Alive to pierwszy w pełni rockowy koncertowy album francuskiej formacji Klone. Cztery lata temu artyści pochwalili się wszak akustyczną koncertówką Unplugged (wie, że to może za dużo powiedziane, bo materiał zarejestrowali na żywo w teatrze, jednak bez udziału publiczności). Ten założony ponad dwie dekady temu w Poitiers zespół (jeszcze jako Sowat, w 1999 roku zmienił nazwę na Klone) zyskuje coraz większą popularność oraz estymę i recenzowany album, kolejny w stajni Kscope, może przysporzyć im nowych wielbicieli. Grupa zresztą zapowiedziała ten album jako „sposób na oddanie hołdu swojej publiczności i ludziom, którzy ich wspierają”.
Na płycie znalazł się materiał zarejestrowany między dwoma koncertami, które odbyły się w Baarlo w Holandii, w październiku 2016 roku i w Audincourt we Francji, w listopadzie 2019 roku. Te cezury nie są przypadkowe. Klone zaczynało od dosyć ekstremalnego, death metalowego grania z wykorzystaniem growlu, z czasem coraz bardziej łagodziło brzmienie, by dojść do metalu atmosferycznego.
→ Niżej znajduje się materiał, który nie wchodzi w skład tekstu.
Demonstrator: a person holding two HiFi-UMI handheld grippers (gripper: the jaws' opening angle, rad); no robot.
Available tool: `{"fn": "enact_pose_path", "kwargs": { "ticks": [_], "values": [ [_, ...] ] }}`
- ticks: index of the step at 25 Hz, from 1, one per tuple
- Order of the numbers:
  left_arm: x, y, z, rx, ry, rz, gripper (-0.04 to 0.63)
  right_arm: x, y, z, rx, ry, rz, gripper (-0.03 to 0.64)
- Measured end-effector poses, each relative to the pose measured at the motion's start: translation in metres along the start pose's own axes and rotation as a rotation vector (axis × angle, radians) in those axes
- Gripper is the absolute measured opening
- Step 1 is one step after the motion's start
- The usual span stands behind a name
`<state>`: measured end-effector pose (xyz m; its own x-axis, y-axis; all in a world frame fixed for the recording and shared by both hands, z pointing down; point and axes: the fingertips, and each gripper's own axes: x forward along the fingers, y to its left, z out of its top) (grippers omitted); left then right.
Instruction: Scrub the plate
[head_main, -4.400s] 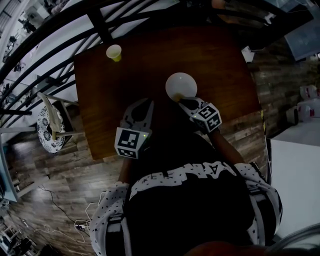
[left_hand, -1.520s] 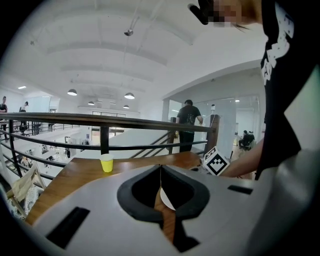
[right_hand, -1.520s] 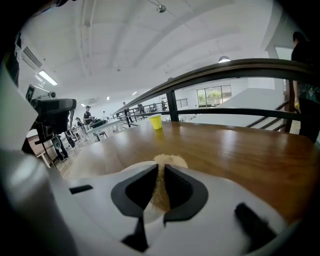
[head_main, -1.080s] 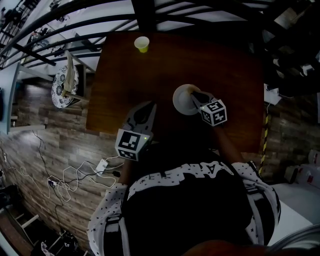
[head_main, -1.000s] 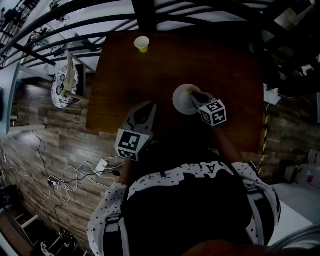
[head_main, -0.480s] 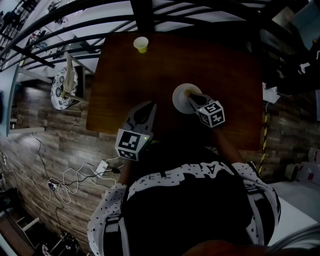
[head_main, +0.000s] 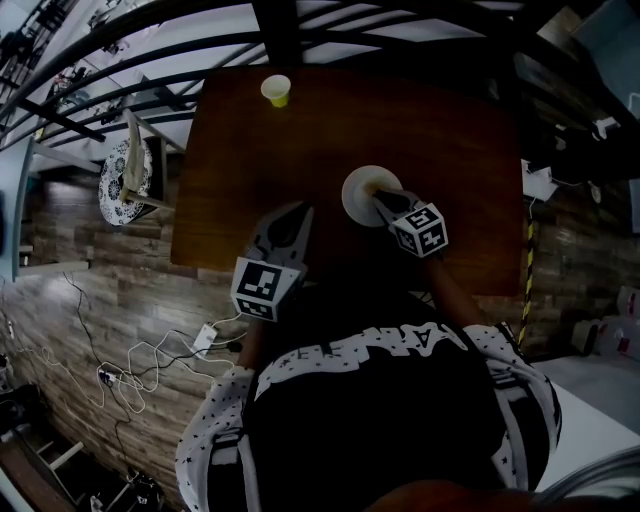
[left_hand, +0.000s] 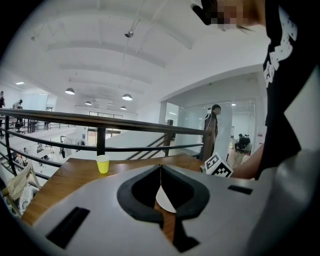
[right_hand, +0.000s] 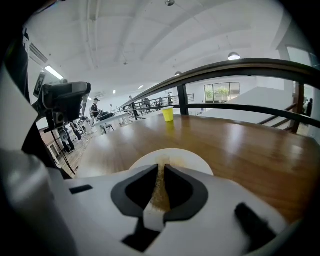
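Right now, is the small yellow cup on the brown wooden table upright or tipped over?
Upright. The small yellow cup stands on its base on the brown wooden table, wider mouth up.

Right claw (right_hand: 161, 167): shell of smooth, matt pale-grey plastic; jaw liners matt black, rubbery look. Pinched between them is a thin scouring pad (right_hand: 159, 192) with a coarse, grainy tan face, plain white at its near end. Plate (right_hand: 189, 157) just ahead of the claw: white, smooth, dull sheen. Table (right_hand: 240, 145) around it: brown wood, polished, reflecting light. Cup (right_hand: 168, 114) far beyond: yellow, matt; paper or plastic, can't tell. Railing (right_hand: 240, 67) past that: dark smooth metal. Left claw (left_hand: 160, 172): same matt grey plastic.
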<state>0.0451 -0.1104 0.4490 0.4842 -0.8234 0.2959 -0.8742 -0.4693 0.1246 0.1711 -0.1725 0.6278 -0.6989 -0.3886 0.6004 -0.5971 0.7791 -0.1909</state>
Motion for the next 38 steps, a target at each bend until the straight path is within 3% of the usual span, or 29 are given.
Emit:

I koncerty z trasy promującej Here Come The Sun w 2016 roku były już wstępem do tej klimatyczności, jednak w dalszym ciągu oparte o starszy, cięższy materiał. Le Grand Voyage European Tour z 2019 roku to już bardziej stonowane oblicze Klone, choć oczywiście niewolne od mocnych, gęstych brzmień. Co ciekawe, miałem okazję obserwować tę ewolucję muzyki Francuzów na żywo uczestnicząc w ich warszawskich koncertach w Proximie w październiku 2013 roku a potem już w lutym 2020 roku w Progresji.
I tę różnorodność tu słychać, choć wcale nie w jakości brzmienia. Sporą robotę wykonali inżynier dźwięku Chris Edrich i odpowiedzialny na mastering, Pierrick Noel. Płyta jest spójna i choć to nagrania z różnych koncertów cechuje ją jednolitość. Oczywiście że trochę szkoda, iż reakcje publiczności między poszczególnymi kompozycjami są wyciszane. No ale cóż, nie można mieć wszystkiego. W programie tej koncertówki dominują nagrania z dwóch ostatnich płyt Francuzów, świetnych Here Comes the Sun i Le Grand Voyage, z których słyszymy aż dziewięć nagrań. Są wśród nich piękne wersje przestrzennych i atmosferycznych Yonder, Breach, Sealed, Immersion, Nebulous czy Silver Gate. Ale jest na tej płycie też idealny balans. Bo wspomniane nagrania przeplatają się z surowszymi i bardziej brudnymi Give Up The Rest, Immaculate Desire, The Dreamer`s Hideaway i Army Of Me. Choć i one mają momenty stonowane.
Podoba mi się tu fajna współpraca dwóch gitarzystów, Guillaume'a Bernarda i Aldricka Guadagnino, szczególnie gdy jeden z nich gra ciężkie, masywne riffy, a drugi subtelne formy gitarowe. Uroku ich muzyce dodaje z pewnością czysty wokal Yanna Lignera, pełen jednak emocji i dramatyzmu. Cała płyta zresztą może być fantastycznym wstępem do ich muzycznej krainy pełnej natchnionych pejzaży, epickich uniesień i nastrojów oraz swoistej eteryczności, skrzyżowanej z mrocznymi brzmieniami i progresywnością. Najbardziej upodobać sobie powinni ich muzykę fani obecnej Katatonii, choć ogólnie wielbiciele melancholijnego metalu i post-metalu znajdą tu dla siebie mnóstwo piękności.